9. The system of claim 6, wherein the split lock ring is actuatable by moving the actuator plate relative to the main body portion.
10. The system of claim 1, wherein the cap assembly is installable in any rotational orientation relative to the subsea equipment.
12. The system of claim 11, wherein the cap assembly is installable using a running tool either through a riser or open water and comprises:
a main body portion;
an actuator plate assembly movable relative to the main body and comprising a profile engageable by the running tool; and
the cap assembly is installable by engaging the actuator plate to move and land the main body portion into the subsea equipment and moving the actuator plate relative to the main body portion to lock the cap assembly inside the subsea equipment.
13. The system of claim 11, wherein the the cap assembly includes a first valve operable to control fluid communication between the hot stab receptacle and the production bore in the subsea equipment and a second valve operable to control fluid communication between the hot stab receptacle and the annulus bore in the subsea equipment.
14. The system of claim 13, wherein the debris cap assembly further includes:
a debris cap body;
a valve paddle manipulator engageable with one of the valves;
a ROV paddle engageable with the valve paddle manipulator;
a ROV hot stab male insert profile; and
a ROV hot stab receptacle.
15. The system of claim 14, wherein the valve paddle manipulator controls fluid communication through one of the valves.
16. The system of claim 15, wherein the debris cap assembly includes:
multiple valve paddle manipulators, each engageable with a valve; and
multiple ROV paddles, each engageable with a valve paddle manipulator.
17. The system of claim 15, wherein the ROV hot stab receptacle on the debris cap assembly and the hot stab receptacle on the cap assembly are in fluid communication with a main bore and an annulus bore of the subsea equipment.
18. The system of claim 17, wherein fluid may be injected into either to the main or the annulus bore of the subsea equipment via the ROV hot stab without the removal of debris cap assembly.
19. The system of claim 18, wherein the fluid is a chemical.
20. The system of claim 17, wherein fluid may be bled from a production or an annulus bore in the subsea equipment through the ROV hot stab.
21. The system of claim 17, wherein pressure applied above the cap assembly can be balanced below the cap assembly for easy installation and uninstallation.

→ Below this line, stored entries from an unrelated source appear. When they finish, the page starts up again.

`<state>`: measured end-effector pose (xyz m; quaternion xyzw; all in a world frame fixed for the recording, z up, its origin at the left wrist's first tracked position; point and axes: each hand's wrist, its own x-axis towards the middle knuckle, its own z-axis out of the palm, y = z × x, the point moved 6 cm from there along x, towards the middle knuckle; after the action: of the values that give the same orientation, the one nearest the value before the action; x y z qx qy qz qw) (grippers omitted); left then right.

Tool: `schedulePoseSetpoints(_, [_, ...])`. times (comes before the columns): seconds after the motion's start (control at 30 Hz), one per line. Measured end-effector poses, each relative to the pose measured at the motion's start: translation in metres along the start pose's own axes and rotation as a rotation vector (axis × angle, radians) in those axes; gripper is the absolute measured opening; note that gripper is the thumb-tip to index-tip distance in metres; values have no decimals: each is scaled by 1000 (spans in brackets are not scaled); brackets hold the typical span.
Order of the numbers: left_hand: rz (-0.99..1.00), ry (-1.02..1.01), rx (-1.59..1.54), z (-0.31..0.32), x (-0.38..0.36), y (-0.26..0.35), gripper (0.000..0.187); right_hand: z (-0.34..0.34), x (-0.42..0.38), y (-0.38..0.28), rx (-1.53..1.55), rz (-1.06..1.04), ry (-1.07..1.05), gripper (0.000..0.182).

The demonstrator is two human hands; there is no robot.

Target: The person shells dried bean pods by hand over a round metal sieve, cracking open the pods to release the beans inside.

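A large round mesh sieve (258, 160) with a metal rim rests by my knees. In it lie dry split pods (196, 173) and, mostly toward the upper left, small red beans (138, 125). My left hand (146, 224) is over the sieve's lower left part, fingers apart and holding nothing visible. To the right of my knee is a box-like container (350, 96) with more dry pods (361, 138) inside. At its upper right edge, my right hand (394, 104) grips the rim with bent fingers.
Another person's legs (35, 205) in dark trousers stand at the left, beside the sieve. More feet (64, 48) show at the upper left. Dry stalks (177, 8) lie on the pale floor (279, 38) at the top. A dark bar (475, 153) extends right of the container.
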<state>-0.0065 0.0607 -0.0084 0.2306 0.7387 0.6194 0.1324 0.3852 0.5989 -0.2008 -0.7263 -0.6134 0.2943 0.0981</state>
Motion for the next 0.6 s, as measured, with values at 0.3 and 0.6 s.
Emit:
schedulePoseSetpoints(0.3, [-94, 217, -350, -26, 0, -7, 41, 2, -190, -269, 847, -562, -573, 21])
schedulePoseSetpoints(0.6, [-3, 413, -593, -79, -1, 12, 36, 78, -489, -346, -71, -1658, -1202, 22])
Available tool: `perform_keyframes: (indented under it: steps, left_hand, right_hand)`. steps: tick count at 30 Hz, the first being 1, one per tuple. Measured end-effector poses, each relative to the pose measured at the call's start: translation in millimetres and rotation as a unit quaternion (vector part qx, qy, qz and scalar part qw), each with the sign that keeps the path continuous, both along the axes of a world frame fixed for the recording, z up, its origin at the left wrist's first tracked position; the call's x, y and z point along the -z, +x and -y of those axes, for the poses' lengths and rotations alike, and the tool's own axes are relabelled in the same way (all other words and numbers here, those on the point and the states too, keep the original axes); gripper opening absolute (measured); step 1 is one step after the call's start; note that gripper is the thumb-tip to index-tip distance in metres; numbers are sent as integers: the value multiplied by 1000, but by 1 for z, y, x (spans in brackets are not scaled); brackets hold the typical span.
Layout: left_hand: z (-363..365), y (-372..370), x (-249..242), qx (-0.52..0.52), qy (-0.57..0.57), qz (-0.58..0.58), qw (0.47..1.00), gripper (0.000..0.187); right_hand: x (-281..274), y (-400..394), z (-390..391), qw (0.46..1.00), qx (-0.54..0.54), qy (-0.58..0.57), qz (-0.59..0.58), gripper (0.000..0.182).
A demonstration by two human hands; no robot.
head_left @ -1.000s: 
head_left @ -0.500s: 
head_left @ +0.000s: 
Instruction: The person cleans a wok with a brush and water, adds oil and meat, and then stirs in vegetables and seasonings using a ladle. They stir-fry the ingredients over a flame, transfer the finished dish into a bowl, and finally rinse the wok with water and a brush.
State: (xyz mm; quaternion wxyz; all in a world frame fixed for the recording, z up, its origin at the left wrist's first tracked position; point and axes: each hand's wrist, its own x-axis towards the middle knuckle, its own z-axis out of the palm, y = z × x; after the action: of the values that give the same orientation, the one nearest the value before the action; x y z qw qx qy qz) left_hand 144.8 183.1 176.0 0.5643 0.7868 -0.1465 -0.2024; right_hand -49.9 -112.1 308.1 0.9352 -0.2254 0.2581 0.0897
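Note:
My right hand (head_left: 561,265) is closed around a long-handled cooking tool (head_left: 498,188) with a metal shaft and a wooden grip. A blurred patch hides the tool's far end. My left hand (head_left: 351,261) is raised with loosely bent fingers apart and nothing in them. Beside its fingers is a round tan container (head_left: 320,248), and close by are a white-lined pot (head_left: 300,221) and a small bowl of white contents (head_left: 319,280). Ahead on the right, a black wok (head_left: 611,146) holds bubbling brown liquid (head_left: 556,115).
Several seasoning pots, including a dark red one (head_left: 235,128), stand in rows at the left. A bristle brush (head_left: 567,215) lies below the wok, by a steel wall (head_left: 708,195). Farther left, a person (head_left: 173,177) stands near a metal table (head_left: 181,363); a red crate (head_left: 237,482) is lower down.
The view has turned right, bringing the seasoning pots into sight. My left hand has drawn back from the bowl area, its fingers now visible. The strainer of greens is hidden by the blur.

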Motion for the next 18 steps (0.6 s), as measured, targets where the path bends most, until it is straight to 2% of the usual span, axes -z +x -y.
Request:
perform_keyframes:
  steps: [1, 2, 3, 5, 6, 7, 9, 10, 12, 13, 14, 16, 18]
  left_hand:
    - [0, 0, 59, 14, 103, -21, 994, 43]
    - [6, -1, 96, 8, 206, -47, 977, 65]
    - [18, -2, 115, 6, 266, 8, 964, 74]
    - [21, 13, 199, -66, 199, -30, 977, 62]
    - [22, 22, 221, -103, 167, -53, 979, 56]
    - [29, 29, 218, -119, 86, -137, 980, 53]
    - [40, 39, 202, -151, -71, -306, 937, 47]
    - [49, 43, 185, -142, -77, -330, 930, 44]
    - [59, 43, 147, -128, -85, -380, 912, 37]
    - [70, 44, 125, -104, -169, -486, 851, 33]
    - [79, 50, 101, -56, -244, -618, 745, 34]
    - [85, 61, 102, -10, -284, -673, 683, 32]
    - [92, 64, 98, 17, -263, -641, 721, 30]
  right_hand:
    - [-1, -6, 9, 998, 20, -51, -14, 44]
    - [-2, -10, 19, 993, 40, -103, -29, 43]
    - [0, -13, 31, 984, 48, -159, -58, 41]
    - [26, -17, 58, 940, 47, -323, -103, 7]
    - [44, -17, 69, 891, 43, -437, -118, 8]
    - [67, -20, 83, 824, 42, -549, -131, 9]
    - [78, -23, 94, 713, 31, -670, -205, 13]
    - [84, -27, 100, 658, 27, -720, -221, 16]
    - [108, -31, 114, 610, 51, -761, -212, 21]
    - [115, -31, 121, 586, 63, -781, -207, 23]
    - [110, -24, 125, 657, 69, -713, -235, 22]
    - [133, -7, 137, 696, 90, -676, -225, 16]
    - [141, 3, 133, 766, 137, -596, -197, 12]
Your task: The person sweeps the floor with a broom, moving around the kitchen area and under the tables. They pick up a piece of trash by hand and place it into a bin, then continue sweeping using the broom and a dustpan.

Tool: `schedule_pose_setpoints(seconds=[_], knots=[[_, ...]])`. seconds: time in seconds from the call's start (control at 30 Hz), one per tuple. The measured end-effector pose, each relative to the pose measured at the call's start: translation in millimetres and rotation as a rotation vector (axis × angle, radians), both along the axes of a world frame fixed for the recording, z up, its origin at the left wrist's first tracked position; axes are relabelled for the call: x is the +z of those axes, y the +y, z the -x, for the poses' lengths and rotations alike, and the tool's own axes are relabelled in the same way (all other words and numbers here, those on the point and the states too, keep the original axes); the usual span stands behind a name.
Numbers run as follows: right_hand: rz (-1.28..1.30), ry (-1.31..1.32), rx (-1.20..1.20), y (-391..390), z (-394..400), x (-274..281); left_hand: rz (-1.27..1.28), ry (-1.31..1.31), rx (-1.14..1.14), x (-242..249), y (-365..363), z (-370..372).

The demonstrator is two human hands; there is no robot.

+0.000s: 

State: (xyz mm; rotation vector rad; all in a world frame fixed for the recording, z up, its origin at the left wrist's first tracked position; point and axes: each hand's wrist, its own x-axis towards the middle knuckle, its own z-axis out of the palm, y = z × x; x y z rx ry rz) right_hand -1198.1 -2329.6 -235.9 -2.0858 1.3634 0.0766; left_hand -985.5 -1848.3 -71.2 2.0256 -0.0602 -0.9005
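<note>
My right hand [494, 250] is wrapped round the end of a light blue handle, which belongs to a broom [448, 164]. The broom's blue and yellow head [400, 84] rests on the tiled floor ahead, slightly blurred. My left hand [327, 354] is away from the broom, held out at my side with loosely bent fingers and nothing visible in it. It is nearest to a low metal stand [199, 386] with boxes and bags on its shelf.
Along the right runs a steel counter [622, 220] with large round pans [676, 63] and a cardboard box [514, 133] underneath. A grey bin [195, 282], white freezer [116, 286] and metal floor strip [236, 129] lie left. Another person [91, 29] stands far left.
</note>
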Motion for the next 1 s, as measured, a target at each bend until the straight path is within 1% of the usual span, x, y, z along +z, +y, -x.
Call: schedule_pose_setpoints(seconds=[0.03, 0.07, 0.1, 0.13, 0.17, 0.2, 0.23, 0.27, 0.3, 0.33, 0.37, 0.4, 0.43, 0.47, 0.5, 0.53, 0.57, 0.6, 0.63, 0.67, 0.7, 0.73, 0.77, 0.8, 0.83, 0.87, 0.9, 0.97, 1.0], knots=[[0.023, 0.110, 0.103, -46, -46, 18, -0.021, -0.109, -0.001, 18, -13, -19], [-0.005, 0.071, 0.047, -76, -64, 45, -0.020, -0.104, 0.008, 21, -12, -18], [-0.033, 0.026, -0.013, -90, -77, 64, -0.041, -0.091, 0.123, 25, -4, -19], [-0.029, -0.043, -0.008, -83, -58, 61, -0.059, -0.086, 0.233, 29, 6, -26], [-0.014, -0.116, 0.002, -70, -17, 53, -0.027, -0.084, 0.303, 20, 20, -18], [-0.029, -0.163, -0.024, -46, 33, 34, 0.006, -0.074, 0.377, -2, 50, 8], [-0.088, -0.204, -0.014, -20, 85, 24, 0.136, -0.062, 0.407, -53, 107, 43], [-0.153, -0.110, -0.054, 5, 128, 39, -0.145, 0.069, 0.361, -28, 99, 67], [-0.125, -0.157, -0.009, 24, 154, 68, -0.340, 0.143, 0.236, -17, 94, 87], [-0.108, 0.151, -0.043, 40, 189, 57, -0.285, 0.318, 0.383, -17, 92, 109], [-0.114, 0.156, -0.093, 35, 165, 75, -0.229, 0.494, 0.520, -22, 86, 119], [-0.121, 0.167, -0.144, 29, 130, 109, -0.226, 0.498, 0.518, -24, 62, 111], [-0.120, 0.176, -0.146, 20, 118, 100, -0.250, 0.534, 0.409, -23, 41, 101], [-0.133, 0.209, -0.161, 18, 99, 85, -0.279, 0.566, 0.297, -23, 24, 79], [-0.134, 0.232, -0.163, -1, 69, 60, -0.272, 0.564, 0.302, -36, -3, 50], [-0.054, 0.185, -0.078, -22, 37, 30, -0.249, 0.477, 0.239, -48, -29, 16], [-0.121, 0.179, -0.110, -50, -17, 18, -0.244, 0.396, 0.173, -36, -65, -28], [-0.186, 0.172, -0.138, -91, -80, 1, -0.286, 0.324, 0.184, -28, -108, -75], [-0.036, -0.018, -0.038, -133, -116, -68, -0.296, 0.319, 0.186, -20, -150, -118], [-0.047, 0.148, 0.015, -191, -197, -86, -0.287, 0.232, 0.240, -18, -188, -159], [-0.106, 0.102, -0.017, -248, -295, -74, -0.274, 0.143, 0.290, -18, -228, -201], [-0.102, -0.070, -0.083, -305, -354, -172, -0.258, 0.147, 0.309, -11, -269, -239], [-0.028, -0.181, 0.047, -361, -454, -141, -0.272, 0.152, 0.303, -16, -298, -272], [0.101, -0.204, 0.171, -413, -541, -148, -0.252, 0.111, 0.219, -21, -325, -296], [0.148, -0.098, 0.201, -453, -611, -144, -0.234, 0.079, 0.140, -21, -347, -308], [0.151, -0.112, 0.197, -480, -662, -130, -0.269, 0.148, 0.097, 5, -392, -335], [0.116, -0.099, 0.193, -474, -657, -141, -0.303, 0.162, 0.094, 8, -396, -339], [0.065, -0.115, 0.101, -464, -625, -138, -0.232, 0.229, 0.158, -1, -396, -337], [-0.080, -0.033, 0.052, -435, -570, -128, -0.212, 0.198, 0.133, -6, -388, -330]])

Drilling and producing offshore oil and gas wells includes the use of offshore facilities for the exploitation of undersea petroleum and natural gas deposits. A typical subsea system for drilling and producing offshore oil and gas can include the installation of a cap that commences when an operation, such as drilling a subsea well, is suspended or terminated.

Normally, a well is drilled for exploration or development, but once the well has been drilled and the rig is ready to move off location or move to another well, the blow-out preventer (BOP) is disconnected from the wellhead. The seal pocket on the wellhead would now be exposed and vulnerable to falling foreign objects. Typically, a subsea well can cost several millions of dollars to drill. Thus, leaving the wellhead exposed to damage from falling objects or other intruders could result in a loss of severe financial damage, as well as the loss of seal integrity and thereby render the wellhead useless.

When a wellsite is abandoned or temporarily suspended, it is desirable to protect the wellhead. During the installation of a subsea flow line, the drilling of a subsea well, the drilling of a mudline suspension well or the installation of a subsea tree, it may be necessary to suspend the operation due to inclement weather or requirement of additional equipment. When the operations have been suspended or completed, the end or top of the pipe or equipment has a seal area or a profile that needs to be protected from foreign objects, damage and/or marine growth. These seals, surfaces and profiles have varied outer and inner diameters, shapes and lengths. They also may contain seal pockets or integral components that need to be protected from corrosion and/or marine growth.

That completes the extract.